ちょっとこっちの世界に来てから、殺されそうになるのに慣れただけというか。
「命令違反の罪で殺されるやもしれませぬ。最高幹部の暗殺を謀った罪で処刑されるやもしれませぬ。ですが、せめてそれまでの生を捧げる事で、罪の清算とさせて頂きたく思います」
頭を垂れて、許しを請う上位悪魔。
「都合の良い、自己満足である事は承知しております。だが、どうか」
目の前の悪魔――サマルカンドが、自分の手首を、爪を立てて切り裂いた。
「ちょっと! 何やってるの!」
慌てて掛け布団を持ってベッドから飛び降り、手首へ当てる。白い掛け布団が、すぐに真っ赤に染まった。
サマルカンドがゆっくりとした動きでその掛け布団を取り、ぼたぼたと落ちる血に自分の指先を浸し、鮮やかな紅色をしたそれで、私の頬にさらさらと文字を書き付けていく。

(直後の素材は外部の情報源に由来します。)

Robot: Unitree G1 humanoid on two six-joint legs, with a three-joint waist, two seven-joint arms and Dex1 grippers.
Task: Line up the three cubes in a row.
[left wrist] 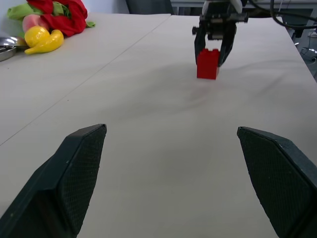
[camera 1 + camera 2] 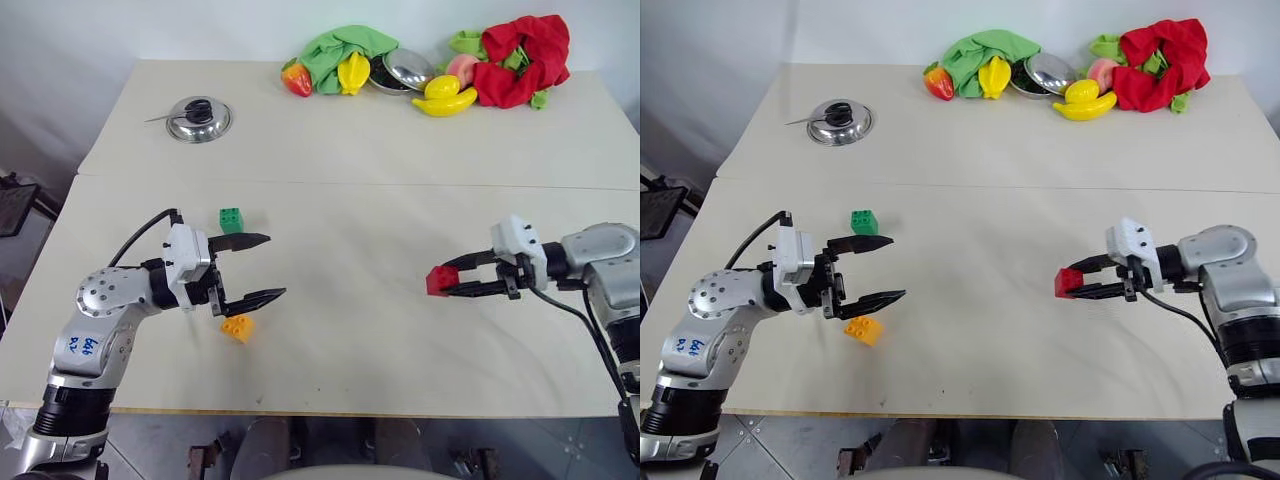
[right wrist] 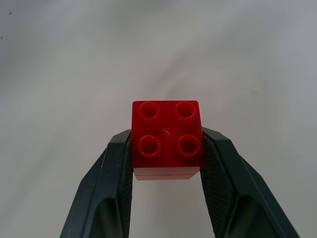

「我が名をお呼び下さい。私はこれより貴方の絶対なるしもべ。全ての命を使って、貴方の盾となりましょう」
「……ええー……」
嘘でなさそうなのは分かる。
こんな演技をして騙したりするまでもなく、上位悪魔の高い魔力で精神魔法を使えば、簡単に操れるはずだ。
「その、何か制約とかあるの……?」
「私の方には。主の方にはありませぬ。ただ、絶対的な命令権を持ちます」
上位悪魔に?
「お疑いなら、支配下になる前に、腕の一本や二本を差し出しても構いませぬ」
私が黙っている間にも、真剣に、言葉を重ねていく。
「我が忠誠など要らぬと申されるならば、自害を命じて頂ければ、そのようにいたします」
「待って、気持ちが重い」
「仕えるに値する方の、命を狙った。その罪は、命でのみ償えます」
「……うーん……うん、分かった」
覚悟を決めて、頷いた。
「名前呼ぶだけでいいの?」
「はい」
「――サマルカンド」
名前を呼んだ途端、頬に描かれた血文字が熱くなった。
胸を満たす、確かなもの。
温かく、優しいもの。
てのひらに、心臓がのっていて、それを緩やかに握り込んでいるような。
その心臓の鼓動を、自分がいつでも止められるのだという確信。
同時に、私はそんな事をしないだろうとも、思う。
これは、私のものなのだから。
これは、私に捧げられた絆なのだから。
サマルカンド。
今、この悪魔は、本当に自分の全てを捧げたのだと、分かった。
「サマルカンド」
「はっ」
"病毒の王"の口調に切り替える。
「お前の忠誠を受け取ろう。"病毒の王"の名において」
「……有り難き幸せ。この上なき幸福にございます」
重い。嬉しいけど重い。
見ると、未だサマルカンドの手首からは血が滴っている。
「サマルカンド。命令だ」
「いかようにも」
「手首を治療しろ」
「は?」
首を傾げるサマルカンド。
「ん? 聞こえなかった? それとも聞けない命令とかもある?」
「いいえ。私の生命と尊厳全ては貴方のもの。しかし、命令の意図を図りかねております」
重い。
なのに、なんでこんな簡単な命令が聞けないのか。
「私はそんなに難しい事を言ったかな?」
「意味の上では、言っておりませぬ。しかし、私は貴方の命を狙いました」
「うん」
「そのような私めに、自分自身の治療……それも、契約の際に当然必要な、自傷による傷の治療を命じられる意図が分かりませぬ」
「ねえ、サマルカンド。馬鹿なの?」
「我が主の深遠なる叡智に比べれば、馬鹿者でありましょう」
「いや、そういうお世辞はいいから」
ため息をついた。
"病毒の王"の口調に戻す。
「――お前は、私に命を預けたと言ったな?」
「はい」
「それは、私の部下になったという解釈でいいな?」
「そうしていただければ、至上の喜びです」
「なら、さっさと手首を治療しろ。私は、怪我してる部下を見て嬉しくなるような上司じゃない」
「はっ……」
サマルカンドが自分の手首にてのひらを押し当てると、指の隙間から白い煙が上がる。
そして手を離すと、傷は、跡形もなかった。
「頬の血をお取りします」
「頼む」
サマルカンドが、筋骨たくましい腕を伸ばし――
「離れろ、ゴミクズ」
その腕に、ナイフが突き立った。